Now before I go on, I know what you’re thinking – Alaina had writer’s block? What? How could that be? I know it’s quite astounding to conceptualize, but I too, dear readers am human, and sometimes encounter this devilish drag. Sitting there vacant of words, I decided to abandon my efforts for the time being and come back to it later. But unfortunately, instead of saving the email as a draft, I accidentally clicked “send” and suddenly my half-finished email, that precariously ended in the middle of a word, was hurtling through time and space to a person whom I had never met and on whom I wanted to make the most excellent of first impressions.

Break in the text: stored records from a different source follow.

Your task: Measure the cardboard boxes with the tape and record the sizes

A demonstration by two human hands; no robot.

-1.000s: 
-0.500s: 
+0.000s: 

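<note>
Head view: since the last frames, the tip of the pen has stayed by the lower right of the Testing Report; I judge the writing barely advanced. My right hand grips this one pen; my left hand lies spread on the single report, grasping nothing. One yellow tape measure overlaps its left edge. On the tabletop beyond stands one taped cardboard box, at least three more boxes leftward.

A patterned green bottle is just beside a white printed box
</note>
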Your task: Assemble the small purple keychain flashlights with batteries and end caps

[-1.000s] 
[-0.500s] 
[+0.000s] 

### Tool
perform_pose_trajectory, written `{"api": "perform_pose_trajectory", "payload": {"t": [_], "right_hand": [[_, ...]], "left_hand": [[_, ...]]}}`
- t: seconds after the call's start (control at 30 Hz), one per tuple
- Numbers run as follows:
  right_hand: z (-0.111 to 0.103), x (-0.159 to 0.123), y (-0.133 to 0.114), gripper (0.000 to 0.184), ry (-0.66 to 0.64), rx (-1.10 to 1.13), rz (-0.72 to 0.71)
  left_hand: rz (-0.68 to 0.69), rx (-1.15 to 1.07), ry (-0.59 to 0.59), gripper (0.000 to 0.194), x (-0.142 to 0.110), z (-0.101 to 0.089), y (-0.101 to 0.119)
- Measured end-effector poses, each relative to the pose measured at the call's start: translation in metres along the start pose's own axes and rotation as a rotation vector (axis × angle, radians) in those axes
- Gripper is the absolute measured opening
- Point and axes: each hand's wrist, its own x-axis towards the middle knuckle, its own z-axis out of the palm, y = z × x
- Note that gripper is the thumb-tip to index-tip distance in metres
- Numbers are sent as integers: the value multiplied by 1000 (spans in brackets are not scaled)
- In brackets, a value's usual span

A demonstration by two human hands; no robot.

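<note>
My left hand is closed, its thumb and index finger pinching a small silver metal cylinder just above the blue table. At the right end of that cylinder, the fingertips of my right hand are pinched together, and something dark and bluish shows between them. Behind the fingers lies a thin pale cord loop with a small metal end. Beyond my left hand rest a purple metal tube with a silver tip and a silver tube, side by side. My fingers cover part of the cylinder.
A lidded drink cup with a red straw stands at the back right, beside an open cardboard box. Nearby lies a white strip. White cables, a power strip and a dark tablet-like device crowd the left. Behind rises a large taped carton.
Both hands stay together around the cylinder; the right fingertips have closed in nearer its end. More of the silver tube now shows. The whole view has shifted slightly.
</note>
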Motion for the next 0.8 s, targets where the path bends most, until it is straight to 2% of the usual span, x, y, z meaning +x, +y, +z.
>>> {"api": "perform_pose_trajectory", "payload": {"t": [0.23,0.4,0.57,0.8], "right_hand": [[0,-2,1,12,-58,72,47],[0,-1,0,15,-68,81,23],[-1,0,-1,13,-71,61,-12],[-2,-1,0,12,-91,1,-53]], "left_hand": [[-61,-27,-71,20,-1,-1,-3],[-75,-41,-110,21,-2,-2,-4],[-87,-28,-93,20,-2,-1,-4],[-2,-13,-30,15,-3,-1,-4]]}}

So naturally, I did what any human, adult, professional would do. I banged my desk as hard as I could with both fists and screamed at the top of my lungs a beastly word that rhymes with the layman’s term for a creature in the Genus Anas. The next thing I knew I heard someone knocking at my door, calling out to see if I was ok. “Just fine!” I countered, with a jolly and fake laugh, and then turned back to my computer grumbling like a child to myself, contemplating how I was going to get out of this mess.

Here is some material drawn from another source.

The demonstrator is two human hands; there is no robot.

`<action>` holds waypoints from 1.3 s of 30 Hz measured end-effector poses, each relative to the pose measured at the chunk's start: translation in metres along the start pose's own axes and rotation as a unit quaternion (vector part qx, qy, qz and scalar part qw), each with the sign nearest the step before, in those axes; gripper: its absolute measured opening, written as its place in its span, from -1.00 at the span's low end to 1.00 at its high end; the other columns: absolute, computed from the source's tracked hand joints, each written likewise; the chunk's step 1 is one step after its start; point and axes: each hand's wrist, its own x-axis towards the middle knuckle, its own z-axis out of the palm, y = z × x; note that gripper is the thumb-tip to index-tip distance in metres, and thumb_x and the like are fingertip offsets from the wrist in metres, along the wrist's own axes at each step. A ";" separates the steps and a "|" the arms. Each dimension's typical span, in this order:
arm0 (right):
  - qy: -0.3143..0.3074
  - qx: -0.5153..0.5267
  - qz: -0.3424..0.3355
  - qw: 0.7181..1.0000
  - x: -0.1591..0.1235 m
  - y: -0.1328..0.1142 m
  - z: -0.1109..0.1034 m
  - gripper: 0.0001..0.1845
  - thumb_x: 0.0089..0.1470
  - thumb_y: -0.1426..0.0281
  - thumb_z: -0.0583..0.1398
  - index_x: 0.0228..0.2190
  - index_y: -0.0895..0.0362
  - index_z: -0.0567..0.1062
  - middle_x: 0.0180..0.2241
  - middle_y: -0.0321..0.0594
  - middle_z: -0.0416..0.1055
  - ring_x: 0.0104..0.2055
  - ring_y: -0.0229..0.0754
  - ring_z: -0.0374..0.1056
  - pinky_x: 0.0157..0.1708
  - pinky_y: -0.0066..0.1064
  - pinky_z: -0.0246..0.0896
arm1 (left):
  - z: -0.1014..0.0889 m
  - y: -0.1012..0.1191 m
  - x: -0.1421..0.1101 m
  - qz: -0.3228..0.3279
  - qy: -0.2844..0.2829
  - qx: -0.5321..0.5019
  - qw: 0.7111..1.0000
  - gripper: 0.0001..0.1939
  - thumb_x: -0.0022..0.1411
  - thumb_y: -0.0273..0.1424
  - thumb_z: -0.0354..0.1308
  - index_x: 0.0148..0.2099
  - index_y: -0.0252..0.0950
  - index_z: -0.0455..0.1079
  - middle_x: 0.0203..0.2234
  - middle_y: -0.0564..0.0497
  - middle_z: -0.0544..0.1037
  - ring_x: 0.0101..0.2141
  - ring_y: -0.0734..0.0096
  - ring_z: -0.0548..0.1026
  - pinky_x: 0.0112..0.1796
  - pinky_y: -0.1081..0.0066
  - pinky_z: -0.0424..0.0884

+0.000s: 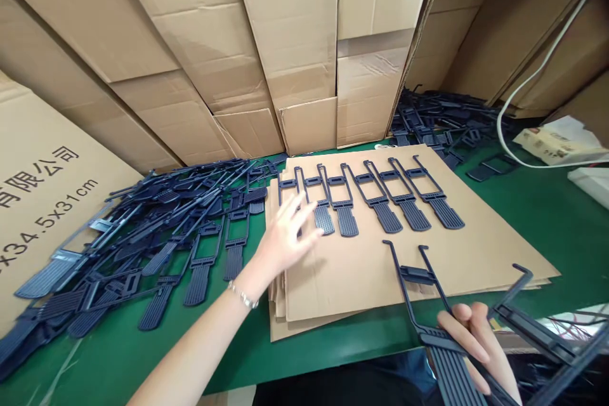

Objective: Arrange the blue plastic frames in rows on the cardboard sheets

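Note:
Dark blue plastic brackets, each a two-armed frame with a ribbed paddle, lie in a row on a cardboard sheet [342, 285]. My left hand [288, 238] is over the row's left end with its fingers apart, partly covering the leftmost bracket [287, 184]. Whether it touches that piece I cannot tell. Just right of it lies another bracket [325, 219]. Low at the right, my right hand [476, 336] is closed around a bracket [445, 346], paddle towards me. A further dark blue bracket [537, 333] sticks out on that hand's right side, partly cut off by the frame.
A tangled heap of brackets [157, 241] covers the green table's [238, 355] left side. Another heap [438, 117] is at the back right. Tall cardboard boxes [304, 44] wall off the back. A white cable [504, 108] hangs at the right by a small carton [547, 139].

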 end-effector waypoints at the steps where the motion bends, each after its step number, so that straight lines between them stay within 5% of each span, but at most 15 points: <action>1: -0.017 0.043 0.008 0.999 -0.004 -0.001 0.000 -0.75 0.07 0.21 0.05 -0.43 0.09 0.43 -0.72 -0.50 0.03 -0.85 -0.64 -0.53 -0.88 -0.73 -0.35 | 0.007 -0.011 0.010 -0.038 -0.016 0.021 0.999 -0.38 0.20 -0.02 -0.17 0.22 -0.21 0.08 0.23 -0.11 -0.10 0.21 0.02 -0.17 0.12 0.01 -0.06; 4: -0.051 0.128 -0.007 0.990 -0.011 -0.004 -0.001 -0.73 0.12 0.25 0.00 -0.42 0.12 0.40 -0.69 -0.50 0.10 -0.86 -0.66 -0.55 -0.87 -0.73 -0.40 | 0.024 -0.030 0.028 -0.117 -0.071 0.055 0.989 -0.18 0.03 0.18 -0.15 0.26 -0.09 -0.05 0.25 -0.12 -0.22 0.19 -0.16 -0.32 0.07 -0.14 -0.12; 9: -0.036 0.115 -0.021 0.992 -0.011 -0.008 -0.006 -0.70 0.14 0.25 -0.03 -0.42 0.14 0.39 -0.69 -0.48 0.11 -0.84 -0.64 -0.58 -0.87 -0.69 -0.48 | 0.035 -0.030 0.025 -0.117 -0.112 0.066 0.984 -0.06 -0.11 0.28 -0.15 0.27 -0.02 -0.13 0.25 -0.11 -0.21 0.19 -0.22 -0.29 0.09 -0.08 -0.15; 15: -0.043 0.090 -0.002 0.995 -0.007 -0.001 -0.005 -0.70 0.13 0.23 -0.02 -0.43 0.10 0.41 -0.70 -0.49 0.09 -0.84 -0.63 -0.56 -0.86 -0.71 -0.44 | 0.037 -0.028 0.022 -0.104 -0.121 0.077 0.984 -0.01 -0.13 0.29 -0.15 0.28 -0.05 -0.15 0.24 -0.13 -0.19 0.19 -0.18 -0.34 0.10 -0.05 -0.18; 24: -0.073 0.009 -0.016 0.997 -0.001 0.002 -0.010 -0.66 0.12 0.22 -0.02 -0.44 0.11 0.47 -0.72 -0.45 -0.29 -0.87 -0.61 -0.53 -0.90 -0.70 -0.45 | 0.038 -0.027 0.025 -0.096 -0.126 0.066 0.985 0.00 -0.14 0.29 -0.13 0.28 -0.07 -0.14 0.23 -0.14 -0.10 0.19 -0.20 -0.33 0.10 -0.04 -0.17; 39: -0.042 -0.035 -0.020 0.998 0.000 0.005 -0.015 -0.64 0.11 0.17 -0.02 -0.47 0.09 0.45 -0.71 -0.43 -0.37 -0.87 -0.59 -0.53 -0.91 -0.71 -0.48 | 0.044 -0.023 0.030 -0.084 -0.122 0.048 0.988 0.00 -0.15 0.30 -0.15 0.27 -0.10 -0.10 0.23 -0.10 -0.11 0.18 -0.21 -0.38 0.12 -0.05 -0.20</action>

I decided to take the path of least resistance and use my mistake to my advantage. Instead of retreating to the Van De Graaff Accelerator Lab in the basement (which would have absorbed all the curses I could have shouted), I telephoned the scientist directly. His assistant answered and of course asked who I was. I told her my name and affiliation and explained with a genuine giggle that I was the person who had just accidentally emailed her boss a half-written letter, and I wanted to apologize for my error. Surprisingly, she put me right through to the scholar, who, upon hearing my explanation, expressed humor at this most human of gaffes. We hit it off right away and he was able to help me with my query. After we finished our call, I dashed off a hand-written (and completed) thank you note, referencing our strange way of making each other’s acquaintance. We stayed in touch and he turned out to be a very helpful contact.
This was not to be the last of my blunders. No, friends, there were many more times I would screech, punch my desk or the walls, curse, and then laugh about it all. And there would be many times I would witness physics professors behaving in similar ways. But what’s earth shattering about that? Physicists are human too, after all.